PD is a commonly occurring neurodegenerative disease in 2 out of 100 people over 60 years of age. Its cause is directly related to the loss of dopamine-forming nerve cells in a part of the brain called substantia nigra, which is a part of the complex of basal ganglia [5]. Speech is an important indicator of motor functions and movement coordination, while being extremely sensi-tive to the central nervous system’s involvement [6].

Major movement symptoms of PD, such as tremor, stiffness, slowing, posture and gait disturbances, are only manifested when a significant portion of the brain cells are affected, while speech changes can be prevented in the pre-long term, up to ten years before diagnosis [7]. Early diagnosis by accurately identifying speech impairment can be critical to determining an early PD prognosis and deployment of adequate treatment.

One of the tasks used to assess motor skills of articulation is rhythmic and periodical repetition of syllable /pa/ by the subject (like a metronome).

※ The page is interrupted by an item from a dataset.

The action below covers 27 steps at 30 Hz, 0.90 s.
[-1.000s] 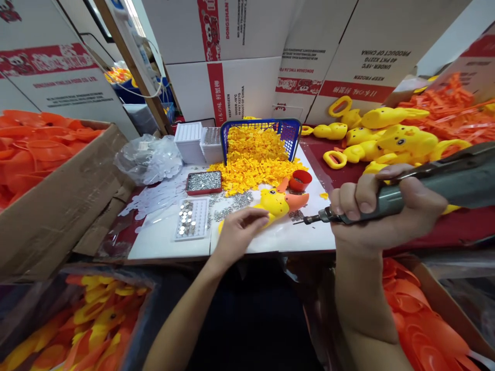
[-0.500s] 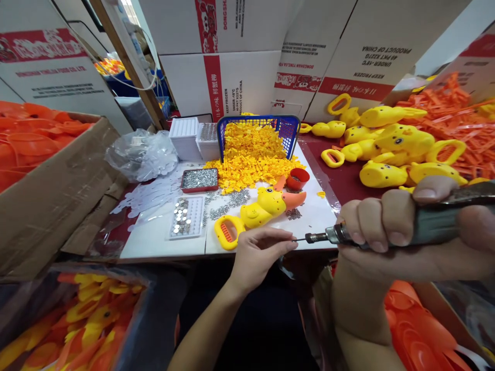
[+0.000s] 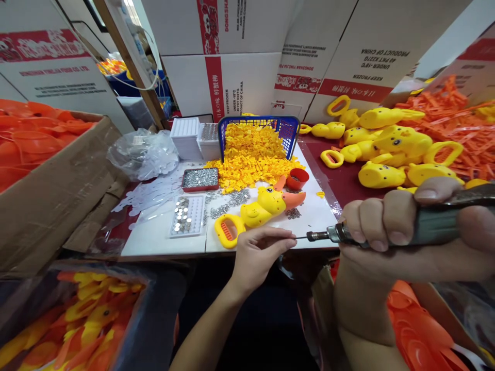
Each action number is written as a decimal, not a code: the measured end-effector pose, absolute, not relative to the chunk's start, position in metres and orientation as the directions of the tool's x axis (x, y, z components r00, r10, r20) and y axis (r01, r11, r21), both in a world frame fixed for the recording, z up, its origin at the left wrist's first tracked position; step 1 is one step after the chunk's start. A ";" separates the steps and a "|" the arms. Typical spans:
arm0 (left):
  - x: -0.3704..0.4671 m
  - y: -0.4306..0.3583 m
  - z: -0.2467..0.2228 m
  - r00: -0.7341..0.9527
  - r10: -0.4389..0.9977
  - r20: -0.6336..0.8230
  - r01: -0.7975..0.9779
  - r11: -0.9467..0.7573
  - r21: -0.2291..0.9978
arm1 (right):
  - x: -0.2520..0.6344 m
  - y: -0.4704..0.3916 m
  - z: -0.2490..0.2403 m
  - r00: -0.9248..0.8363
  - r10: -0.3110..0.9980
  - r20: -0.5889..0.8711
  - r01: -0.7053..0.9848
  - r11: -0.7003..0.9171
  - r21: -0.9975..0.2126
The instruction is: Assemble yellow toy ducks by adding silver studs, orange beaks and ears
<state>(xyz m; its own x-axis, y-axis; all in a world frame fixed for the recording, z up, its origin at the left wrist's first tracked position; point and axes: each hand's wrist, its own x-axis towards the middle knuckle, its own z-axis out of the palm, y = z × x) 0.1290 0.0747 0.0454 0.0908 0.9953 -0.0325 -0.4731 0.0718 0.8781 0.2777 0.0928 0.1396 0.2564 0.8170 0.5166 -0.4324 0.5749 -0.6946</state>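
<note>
Pinching the tip of the thin bit (image 3: 301, 237) between thumb and forefinger, the left grip (image 3: 253, 257) is at the near edge of the surface (image 3: 319, 221); whatever else sits between those fingertips is hidden. Right of it, the right grip (image 3: 390, 226) is wrapped around the power screwdriver (image 3: 436, 225), whose bit points left at the left grip. The yellow duck toy (image 3: 258, 212) lies on the surface just beyond the left grip, apart from it, its orange beak to the right and its ring-shaped handle to the left. Farther beyond the left grip stand a red cup (image 3: 295, 183) and a blue basket (image 3: 293, 139) with yellow plastic pieces (image 3: 247, 172) in and before it. Beyond the left grip, to its left, are a white tray (image 3: 198, 216) of silver discs (image 3: 181, 215) and a red tray (image 3: 200, 189) of small metal bits. Beyond the right grip lie more yellow toys (image 3: 402, 139).
</note>
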 end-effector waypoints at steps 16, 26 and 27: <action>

Previous studies have shown that patients with PD have a reduced ability to maintain a steady pace when repeating syllables, and in addition they tend to accelerate the rhythm over time [8–11]. However, during syllable repetitions, other PD-related deficits may occur, such as impaired respiration leading to more frequent breaths, increased hoarseness resulting in the deterioration of the acoustic signal quality or poor articulation of consonants and vowels leading to changes in the time and frequency characteristics of the acoustic signal.

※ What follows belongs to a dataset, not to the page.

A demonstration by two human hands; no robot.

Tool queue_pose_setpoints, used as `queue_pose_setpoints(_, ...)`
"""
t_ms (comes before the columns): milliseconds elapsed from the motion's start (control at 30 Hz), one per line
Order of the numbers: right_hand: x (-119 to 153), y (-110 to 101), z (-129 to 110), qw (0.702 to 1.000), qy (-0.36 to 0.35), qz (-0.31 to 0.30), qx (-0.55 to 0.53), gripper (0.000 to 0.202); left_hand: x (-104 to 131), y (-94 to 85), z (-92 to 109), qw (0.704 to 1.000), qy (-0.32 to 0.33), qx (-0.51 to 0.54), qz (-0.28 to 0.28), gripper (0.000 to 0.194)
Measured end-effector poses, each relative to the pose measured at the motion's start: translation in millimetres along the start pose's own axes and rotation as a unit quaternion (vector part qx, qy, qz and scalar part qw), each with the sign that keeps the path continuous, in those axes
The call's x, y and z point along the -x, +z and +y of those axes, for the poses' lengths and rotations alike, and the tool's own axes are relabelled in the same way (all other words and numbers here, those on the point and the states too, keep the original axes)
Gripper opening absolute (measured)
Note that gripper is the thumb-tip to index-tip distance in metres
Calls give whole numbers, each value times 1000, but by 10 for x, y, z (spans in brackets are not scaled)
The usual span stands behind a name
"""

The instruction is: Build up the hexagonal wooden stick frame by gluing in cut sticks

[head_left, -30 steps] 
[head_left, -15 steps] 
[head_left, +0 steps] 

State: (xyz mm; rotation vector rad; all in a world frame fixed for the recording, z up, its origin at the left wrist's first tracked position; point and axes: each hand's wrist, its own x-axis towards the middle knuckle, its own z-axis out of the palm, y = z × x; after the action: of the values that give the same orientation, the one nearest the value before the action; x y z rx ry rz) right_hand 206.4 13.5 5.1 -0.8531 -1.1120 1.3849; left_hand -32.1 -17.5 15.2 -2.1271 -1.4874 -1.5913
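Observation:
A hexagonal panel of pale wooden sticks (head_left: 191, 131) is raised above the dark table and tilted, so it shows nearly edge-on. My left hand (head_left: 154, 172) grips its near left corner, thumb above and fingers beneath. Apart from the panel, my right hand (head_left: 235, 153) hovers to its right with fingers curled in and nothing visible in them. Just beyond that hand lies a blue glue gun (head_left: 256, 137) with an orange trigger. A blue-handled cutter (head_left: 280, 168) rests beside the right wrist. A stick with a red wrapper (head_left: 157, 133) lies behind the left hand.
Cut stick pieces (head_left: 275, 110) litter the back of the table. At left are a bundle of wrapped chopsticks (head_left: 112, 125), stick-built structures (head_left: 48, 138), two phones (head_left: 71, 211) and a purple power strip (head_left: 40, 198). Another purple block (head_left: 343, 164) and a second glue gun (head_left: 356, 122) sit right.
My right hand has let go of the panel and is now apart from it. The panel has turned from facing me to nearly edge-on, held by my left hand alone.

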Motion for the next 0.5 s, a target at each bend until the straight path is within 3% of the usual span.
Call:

It is essential to develop treatment by determining the exact PD diagnosis and prognosis and to have appropriate objective measurements, so called bio-markers, that are closely related to the presence or progression of the symptoms of the disease. According to the official definition of the US National Institute of Health, a biomarker is a characteristic that is objectively measurable and recognized as an indicator of normal biological or pathological processes or responses to therapeutic intervention [12]. Automation of speech assessment can help yield these objective biomarkers and present opportunities for future improvements in clinical practice and improve the quality of life for PD patients.

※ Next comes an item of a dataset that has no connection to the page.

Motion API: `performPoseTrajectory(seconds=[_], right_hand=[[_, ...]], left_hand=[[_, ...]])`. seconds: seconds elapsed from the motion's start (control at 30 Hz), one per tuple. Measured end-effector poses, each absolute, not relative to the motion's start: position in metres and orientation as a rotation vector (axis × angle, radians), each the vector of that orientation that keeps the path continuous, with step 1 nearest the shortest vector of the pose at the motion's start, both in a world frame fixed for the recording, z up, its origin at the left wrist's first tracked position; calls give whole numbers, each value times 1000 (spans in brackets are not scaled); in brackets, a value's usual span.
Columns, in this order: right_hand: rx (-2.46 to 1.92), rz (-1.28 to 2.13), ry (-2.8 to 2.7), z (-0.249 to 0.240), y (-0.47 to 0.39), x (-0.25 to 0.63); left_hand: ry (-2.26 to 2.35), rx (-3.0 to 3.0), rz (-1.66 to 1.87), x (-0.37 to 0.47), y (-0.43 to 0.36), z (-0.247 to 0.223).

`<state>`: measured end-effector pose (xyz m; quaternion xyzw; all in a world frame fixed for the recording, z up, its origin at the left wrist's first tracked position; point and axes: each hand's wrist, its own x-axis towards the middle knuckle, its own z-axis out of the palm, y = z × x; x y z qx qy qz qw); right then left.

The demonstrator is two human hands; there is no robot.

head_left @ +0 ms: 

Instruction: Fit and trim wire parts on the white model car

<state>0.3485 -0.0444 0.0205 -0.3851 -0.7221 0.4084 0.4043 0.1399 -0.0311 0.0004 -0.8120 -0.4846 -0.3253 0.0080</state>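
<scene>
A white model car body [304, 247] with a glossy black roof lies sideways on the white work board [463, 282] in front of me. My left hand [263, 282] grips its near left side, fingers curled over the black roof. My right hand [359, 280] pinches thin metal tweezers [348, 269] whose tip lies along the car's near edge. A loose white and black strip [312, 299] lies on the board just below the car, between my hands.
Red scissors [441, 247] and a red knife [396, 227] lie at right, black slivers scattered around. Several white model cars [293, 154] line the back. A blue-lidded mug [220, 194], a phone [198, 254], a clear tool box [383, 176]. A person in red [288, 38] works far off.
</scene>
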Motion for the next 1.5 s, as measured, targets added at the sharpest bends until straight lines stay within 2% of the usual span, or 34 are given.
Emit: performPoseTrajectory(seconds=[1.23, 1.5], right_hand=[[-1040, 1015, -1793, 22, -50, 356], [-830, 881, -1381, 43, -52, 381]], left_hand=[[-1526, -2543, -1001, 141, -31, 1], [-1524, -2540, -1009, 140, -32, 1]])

The topic of machine learning application for discovery of the biomarkers in PD is the subject of many studies. Most current studies apply advanced signal processing techniques that achieve at least statistical significance or even accuracy greater than 90% [13, 14]. The speech of patients with PD was examined under various experimental protocols, but usually measuring is more complicated than the simple periodical repetition of syllable /pa/. Specifically, using the nonlinear characteristics [13], or the extraction of fundamental frequency, pitch, jitter, shimmer and noise to harmonics ratio, which are the main factors in voice signal [14]. The promising direction of this research area is revealed by a deep learning, e.g. in a combination with PD telediagnosis method for smartphone [15].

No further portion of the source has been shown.